In NSX 6.3.2 and later, you’ll also be greeted by the following disclaimer:

“Engineering Mode: The authorized NSX Manager system administrator is requesting a shell which is able to perform lower level unix commands/diagnostics and make changes to the appliance. VMware asks that you do so only in conjunction with a support call to prevent breaking your virtual infrastructure. Please enter the shell diagnostics string before proceeding.Type Exit to return to the NSX shell. Type y to continue:”

And finally, you’ll want to ensure you have a full backup of NSX Manager should anything need to be modified:

VMware recommends to take full backup of the system before performing any changes after logging into the Tech Support Mode.

Although it is very useful to take a ‘read only’ view at some things in the root shell, making any changes is not supported without getting direct assistance from VMware support.

A few people have asked whether or not making the root shell password public is a security issue, but the important point to remember is that you cannot even get to a position where you can enter the shell unless you are already logged in as an NSX enterprise administrator level account. For example, the built-in ‘admin’ account. For anyone concerned about this, VMware does allow the root password to be changed. It’s just critical that this password not be lost in case VMware support requires access to the root shell for troubleshooting purposes. More information on this can be found in KB 2149630.

To be honest, I’m a bit torn on this development. As someone who does backline support, I know what kind of damage that can be done from the root shell – even with the best intentions. But at the same time, I see this as empowering. It gives customers additional tools to troubleshoot and it also provides some transparency into how NSX Manager works rather than shielding it behind a restricted shell.
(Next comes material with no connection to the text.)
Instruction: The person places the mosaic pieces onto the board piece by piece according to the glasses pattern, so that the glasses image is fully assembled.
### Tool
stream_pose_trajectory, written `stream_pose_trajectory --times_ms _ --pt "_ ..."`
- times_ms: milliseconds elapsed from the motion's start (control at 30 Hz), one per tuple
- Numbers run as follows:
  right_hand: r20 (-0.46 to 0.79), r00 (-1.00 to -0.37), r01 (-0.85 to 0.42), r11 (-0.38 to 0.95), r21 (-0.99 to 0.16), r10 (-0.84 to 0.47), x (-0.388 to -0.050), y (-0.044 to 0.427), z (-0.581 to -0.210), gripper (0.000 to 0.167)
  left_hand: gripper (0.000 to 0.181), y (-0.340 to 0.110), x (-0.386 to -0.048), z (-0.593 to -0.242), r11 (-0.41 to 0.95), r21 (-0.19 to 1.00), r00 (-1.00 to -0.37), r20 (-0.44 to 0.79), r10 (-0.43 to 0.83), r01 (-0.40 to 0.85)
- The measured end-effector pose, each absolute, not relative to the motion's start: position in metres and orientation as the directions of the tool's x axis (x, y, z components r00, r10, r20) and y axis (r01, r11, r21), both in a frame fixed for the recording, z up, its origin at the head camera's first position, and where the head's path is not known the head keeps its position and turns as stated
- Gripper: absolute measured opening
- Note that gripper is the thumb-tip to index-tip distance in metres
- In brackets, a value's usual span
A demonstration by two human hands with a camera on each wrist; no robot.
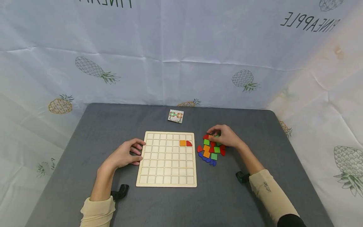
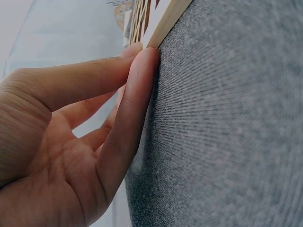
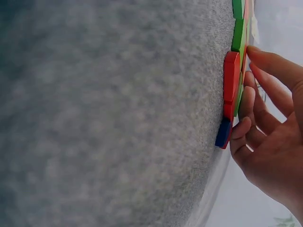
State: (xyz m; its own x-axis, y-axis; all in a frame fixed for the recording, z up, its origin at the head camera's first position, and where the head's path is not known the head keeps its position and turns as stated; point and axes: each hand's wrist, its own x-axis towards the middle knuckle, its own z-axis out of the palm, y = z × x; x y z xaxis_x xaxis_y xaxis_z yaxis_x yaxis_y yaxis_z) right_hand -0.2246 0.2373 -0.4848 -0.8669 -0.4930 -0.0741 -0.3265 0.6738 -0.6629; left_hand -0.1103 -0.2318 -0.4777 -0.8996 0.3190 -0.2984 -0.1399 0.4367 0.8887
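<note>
A pale wooden grid board (image 1: 167, 162) lies flat on the table, with an orange square tile (image 1: 182, 143) and a red quarter-round tile (image 1: 189, 143) in neighbouring cells near its upper right. My left hand (image 1: 124, 153) pinches the board's left edge (image 2: 165, 23) between thumb and finger. Over the top of a cluster of coloured tiles (image 1: 206, 148), right of the board, is my right hand (image 1: 226, 136). Its bent, relaxed fingers (image 3: 247, 101) touch the tiles, with no tile visibly lifted. The hand hides part of the cluster, which has red, orange, green and blue pieces.
A small patterned card (image 1: 175, 116) lies behind the board on the grey table (image 1: 119, 123). Dark wrist devices show beside both forearms. A white pineapple-print cloth (image 1: 181, 47) hangs beyond the table's back edge.
</note>
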Motion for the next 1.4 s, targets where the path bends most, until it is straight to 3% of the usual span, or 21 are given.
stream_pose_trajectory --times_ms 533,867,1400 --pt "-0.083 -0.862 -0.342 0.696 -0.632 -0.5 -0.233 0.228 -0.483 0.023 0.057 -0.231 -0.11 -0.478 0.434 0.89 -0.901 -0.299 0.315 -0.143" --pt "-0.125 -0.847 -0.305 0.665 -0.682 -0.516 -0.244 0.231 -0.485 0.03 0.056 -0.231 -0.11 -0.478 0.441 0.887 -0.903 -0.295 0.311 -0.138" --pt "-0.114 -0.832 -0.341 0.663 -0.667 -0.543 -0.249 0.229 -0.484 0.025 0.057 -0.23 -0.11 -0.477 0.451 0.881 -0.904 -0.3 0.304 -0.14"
I think that overall, the benefits outweigh the risks and this was a positive move for VMware.

When I think back to VI 3.5 and vSphere 4.0 when ESXi was shiny and new, VMware initially took a similar stance. You had to go so far as to type ‘UNSUPPORTED’ into the console to access a shell. Today, everyone has unrestricted root access to the hypervisor. The same holds true for the vCenter appliance – the potential for destruction is no different.
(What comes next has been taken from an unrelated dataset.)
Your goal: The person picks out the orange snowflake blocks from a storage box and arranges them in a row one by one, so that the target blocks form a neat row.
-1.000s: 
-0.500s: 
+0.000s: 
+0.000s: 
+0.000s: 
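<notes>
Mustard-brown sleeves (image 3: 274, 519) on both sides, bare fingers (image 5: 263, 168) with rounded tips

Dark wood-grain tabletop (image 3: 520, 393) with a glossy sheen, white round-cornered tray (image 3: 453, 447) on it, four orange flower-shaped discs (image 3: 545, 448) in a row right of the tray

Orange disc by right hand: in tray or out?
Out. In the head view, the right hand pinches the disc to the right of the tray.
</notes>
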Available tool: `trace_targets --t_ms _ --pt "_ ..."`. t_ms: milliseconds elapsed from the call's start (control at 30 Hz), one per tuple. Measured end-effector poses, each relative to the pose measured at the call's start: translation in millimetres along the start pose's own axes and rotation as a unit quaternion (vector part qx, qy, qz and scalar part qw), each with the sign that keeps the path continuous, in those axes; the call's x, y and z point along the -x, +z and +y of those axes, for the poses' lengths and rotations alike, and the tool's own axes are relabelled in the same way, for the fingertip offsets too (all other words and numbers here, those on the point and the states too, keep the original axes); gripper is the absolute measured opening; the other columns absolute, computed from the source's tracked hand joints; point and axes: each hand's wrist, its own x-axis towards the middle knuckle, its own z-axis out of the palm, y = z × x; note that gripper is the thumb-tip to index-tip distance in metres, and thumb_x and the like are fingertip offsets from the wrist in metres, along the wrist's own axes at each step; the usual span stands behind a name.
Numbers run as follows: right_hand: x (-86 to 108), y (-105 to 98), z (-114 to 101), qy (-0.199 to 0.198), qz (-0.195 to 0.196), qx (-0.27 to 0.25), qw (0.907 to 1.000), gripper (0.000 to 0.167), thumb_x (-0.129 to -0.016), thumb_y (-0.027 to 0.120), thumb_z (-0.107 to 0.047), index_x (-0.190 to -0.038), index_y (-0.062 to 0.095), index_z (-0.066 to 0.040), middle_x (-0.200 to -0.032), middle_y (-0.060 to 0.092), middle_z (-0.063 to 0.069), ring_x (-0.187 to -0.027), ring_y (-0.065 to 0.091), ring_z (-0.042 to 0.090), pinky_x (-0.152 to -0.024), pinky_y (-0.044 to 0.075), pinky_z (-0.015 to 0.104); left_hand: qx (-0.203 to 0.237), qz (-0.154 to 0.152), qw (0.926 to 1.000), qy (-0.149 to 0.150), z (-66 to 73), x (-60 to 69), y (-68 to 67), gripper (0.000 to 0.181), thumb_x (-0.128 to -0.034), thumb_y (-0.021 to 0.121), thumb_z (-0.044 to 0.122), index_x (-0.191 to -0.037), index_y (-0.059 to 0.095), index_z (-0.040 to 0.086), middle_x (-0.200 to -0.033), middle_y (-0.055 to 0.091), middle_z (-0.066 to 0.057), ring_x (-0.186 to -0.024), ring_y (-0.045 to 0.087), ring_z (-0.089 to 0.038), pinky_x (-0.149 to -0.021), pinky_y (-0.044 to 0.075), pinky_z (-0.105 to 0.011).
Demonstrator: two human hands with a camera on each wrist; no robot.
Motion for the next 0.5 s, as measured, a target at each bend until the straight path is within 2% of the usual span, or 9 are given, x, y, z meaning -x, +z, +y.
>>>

I’d welcome any comments or thoughts. Please share them below!

Controller Disconnect and API Bug in NSX 6.3.3

VMware just announced a new bug discovered in NSX 6.3.3. Those running 6.3.3 or planning to upgrade in the near-term may want to familiarize themselves with VMware KB 2151719.

As you may know, VMware moved from a Debian based distribution for the underlying OS of the NSX controllers to their Photon OS platform. This is why the upgrade process includes the complete redeployment of all three controller nodes.

It appears that a scheduled clean-up script on the controllers used to prevent the partitions from filling is also removing some files required for NSX Manager to communicate and authenticate with the controller via REST API.

Most folks running 6.3.3 in a stable deployment will likely not have noticed, but an event disrupting communication between Manager and the Controllers can prevent them from reconnecting. Some examples would include a reboot of the NSX manager, or a network disruption.

Thankfully, the NSX Controller core functions – managing the VXLAN and distributed logical routing control plane – will continue to work in this state and dataplane disruptions should not be experienced.

KB 2151719 discusses a pretty simple workaround of restarting the api-server service on any impacted controllers. This is a non-disruptive action and should be safe to do at any time. The command is the following:

nsx-controller # restart api-server

VMware will likely be addressing this in the next NSX release. If you are planning to upgrade, you may want to consider 6.3.2 or hold out for the next 6.3.x release.